Desta forma, a reindustrialização sustentável da economia brasileira nos anos 2020 deve enfrentar os desafios da transição climática, conforme acordos internacionais sobre clima e biodiversidade, ao mesmo tempo em que deve recuperar o espaço de política econômica para implementar o projeto de modernização do parque industrial e aumentar a produtividade da economia. Ou seja, debater a reindustrialização implica investigar qual indústria queremos e os meios para atingi-la.

A desindustrialização brasileira levou à especialização na produção de commodities intensivas em recursos naturais. Resultados dessa especialização são nossa baixa produtividade agregada e nossa elevada dependência dos movimentos internacionais de preço das commodities. Por isso, países subdesenvolvidos como o Brasil são mais vulneráveis às crises climáticas, e essa vulnerabilidade aumenta os riscos físicos de perdas econômicas e dificulta a retomada do crescimento econômico.

A literatura sobre modelos de crescimento de tradição estruturalista evidencia a importância da indústria de transformação para o desenvolvimento econômico, pois é este setor que apresenta maiores ganhos de escala estáticos e dinâmicos e mais rapidamente incorpora e dissemina o progresso técnico. Essas características permitem que os ganhos de produtividade na indústria de transformação se espalhem por toda a economia, aumentando a produtividade agregada e impulsionando o crescimento econômico. Desta forma, o crescimento econômico impulsionado pela mudança na estrutura produtiva em direção à incorporação de processos produtivos mais complexos alimenta uma trajetória de crescimento virtuosa, na qual a expansão da produtividade agregada sustenta a expansão de ganhos de salário real, contribuindo para a redução das desigualdades de renda.

Assim, para que a economia brasileira recupere seu dinamismo com base em maior produtividade, competitividade e com crescimento do salário real no atual contexto global de crise climática, a reindustrialização deve ter um foco especial na transição verde.
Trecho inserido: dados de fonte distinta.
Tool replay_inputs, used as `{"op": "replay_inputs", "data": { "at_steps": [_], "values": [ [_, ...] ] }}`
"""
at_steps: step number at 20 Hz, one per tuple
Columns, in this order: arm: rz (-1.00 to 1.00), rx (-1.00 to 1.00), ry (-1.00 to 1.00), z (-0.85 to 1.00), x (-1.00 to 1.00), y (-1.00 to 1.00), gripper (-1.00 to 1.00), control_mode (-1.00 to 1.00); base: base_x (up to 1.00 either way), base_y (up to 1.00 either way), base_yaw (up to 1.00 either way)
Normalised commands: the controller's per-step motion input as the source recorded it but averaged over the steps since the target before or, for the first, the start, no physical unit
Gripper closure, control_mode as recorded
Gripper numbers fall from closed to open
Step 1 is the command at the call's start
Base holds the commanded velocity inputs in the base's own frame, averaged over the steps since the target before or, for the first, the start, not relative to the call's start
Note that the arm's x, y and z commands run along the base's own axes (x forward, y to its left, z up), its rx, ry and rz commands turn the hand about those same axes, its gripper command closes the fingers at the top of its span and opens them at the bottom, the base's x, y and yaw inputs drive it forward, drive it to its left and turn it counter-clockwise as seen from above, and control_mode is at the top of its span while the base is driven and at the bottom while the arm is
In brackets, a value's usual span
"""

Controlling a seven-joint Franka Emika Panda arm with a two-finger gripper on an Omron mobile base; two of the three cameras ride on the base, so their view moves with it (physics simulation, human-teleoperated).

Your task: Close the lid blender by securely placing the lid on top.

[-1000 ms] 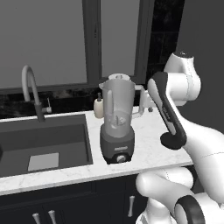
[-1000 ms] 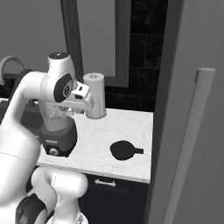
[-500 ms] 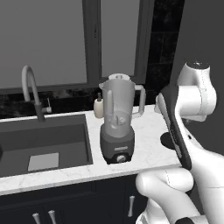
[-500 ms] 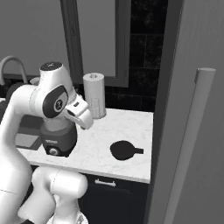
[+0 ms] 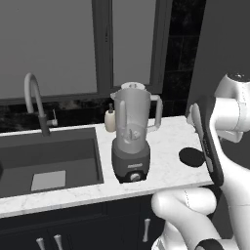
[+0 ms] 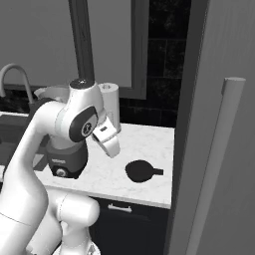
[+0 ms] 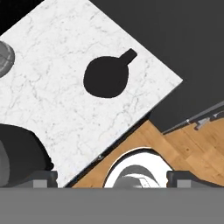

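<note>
The blender [image 5: 131, 137], a clear tapered jar on a dark grey base, stands uncovered on the marble counter right of the sink; its base [image 6: 66, 160] shows behind my arm. The lid [image 5: 191, 157], a flat black disc with a small tab, lies on the counter to the blender's right, near the front edge [image 6: 141, 171]. My gripper [image 6: 112, 149] hangs above the counter between blender and lid, tilted down toward the lid. In the hand view the lid [image 7: 107, 75] lies well ahead of the gripper [image 7: 111, 178], whose fingertips [image 7: 43, 178] stand wide apart: open, holding nothing.
A sink [image 5: 49, 158] with a curved faucet [image 5: 35, 100] sits to the left. A small cream soap bottle [image 5: 110, 119] stands behind the blender. A pale upright cylinder [image 6: 110, 102] stands by the back wall. A tall grey panel [image 6: 219, 124] closes the counter's right end.
My arm has swung right, away from the blender's jar, and the hand has dropped lower over the counter toward the lid. The jaws stayed open. Blender and lid have not moved.
</note>
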Motion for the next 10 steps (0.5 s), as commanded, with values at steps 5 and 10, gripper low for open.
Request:
{"op": "replay_inputs", "data": {
  "at_steps": [5,10],
  "values": [
    [-0.02,0.0,0.0,-0.2,0.24,-0.09,-1.0,-1.0,0.0,0.0,0.0],
    [-0.13,0.0,0.0,-0.17,0.1,-0.24,-1.0,-1.0,0.0,0.0,0.0]
  ]
}}
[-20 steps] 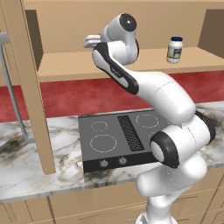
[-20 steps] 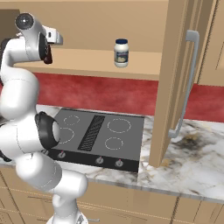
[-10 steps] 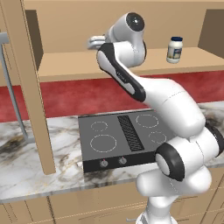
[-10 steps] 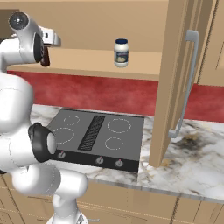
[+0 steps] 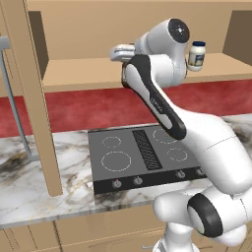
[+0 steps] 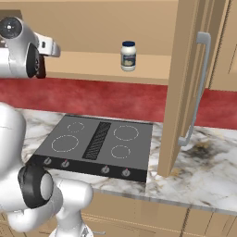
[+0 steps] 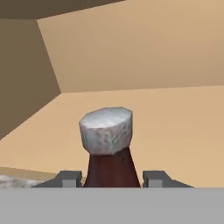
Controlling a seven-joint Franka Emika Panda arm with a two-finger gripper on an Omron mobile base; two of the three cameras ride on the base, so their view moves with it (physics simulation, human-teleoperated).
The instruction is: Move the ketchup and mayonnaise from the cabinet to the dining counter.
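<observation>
Dark red-brown ketchup [image 7: 111, 168] sits between my gripper [image 7: 112, 178] fingers, which bracket its shoulder inside the cabinet [image 7: 144, 57], apparently clamped on it. I judge it light, rigid and slick; a grip on the body beats the neck. Its base is hidden. The mayonnaise [image 6: 128, 56] waits on the shelf.

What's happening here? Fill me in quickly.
The robot arm has reached into the open wall cabinet above the cooktop. In the hand view, its tool sits on either side of the ketchup bottle, fingers close to its neck; whether they are pressing on it cannot be told. The mayonnaise jar stands on the cabinet shelf, untouched. Nothing has reached the dining counter yet.
</observation>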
Para reindustrializar, o País deve fazer uso de políticas industriais adequadas. Em grandes linhas, cabe ao governo promover estratégias que estimulem investimentos em infraestrutura, pesquisa e desenvolvimento tecnológico, além de oferecer apoio às empresas locais e incentivos fiscais para a inovação. É necessário também fortalecer a colaboração entre instituições financeiras, especialmente os bancos públicos, e o setor produtivo, para fomentar o crescimento industrial e a competitividade econômica.

No entanto, do ponto de vista da política econômica, existem desafios a serem enfrentados, e para isso sugere-se flexibilizar o arcaico tripé macroeconômico e incorporar novos instrumentos de intervenção de política econômica. O modelo de política macroeconômica atual, focado principalmente na estabilidade de preços, longe está de ser adequado para promover investimentos públicos e privados em setores sustentáveis e tecnologicamente avançados, e que apresentam elevado grau de incerteza quanto a retornos futuros. O foco excessivo na estabilidade monetária limita os recursos públicos disponíveis para financiar programas de incentivo à inovação e transformação de processos produtivos poluidores em processos produtivos sustentáveis ambientalmente. Assim, a mudança no modelo macroeconômico comprometido com a reindustrialização sustentável implica uma profunda revisão das prioridades em termos de objetivos a serem alcançados na política macroeconômica de curto prazo e de como conciliar com objetivos de desenvolvimento econômico de longo prazo.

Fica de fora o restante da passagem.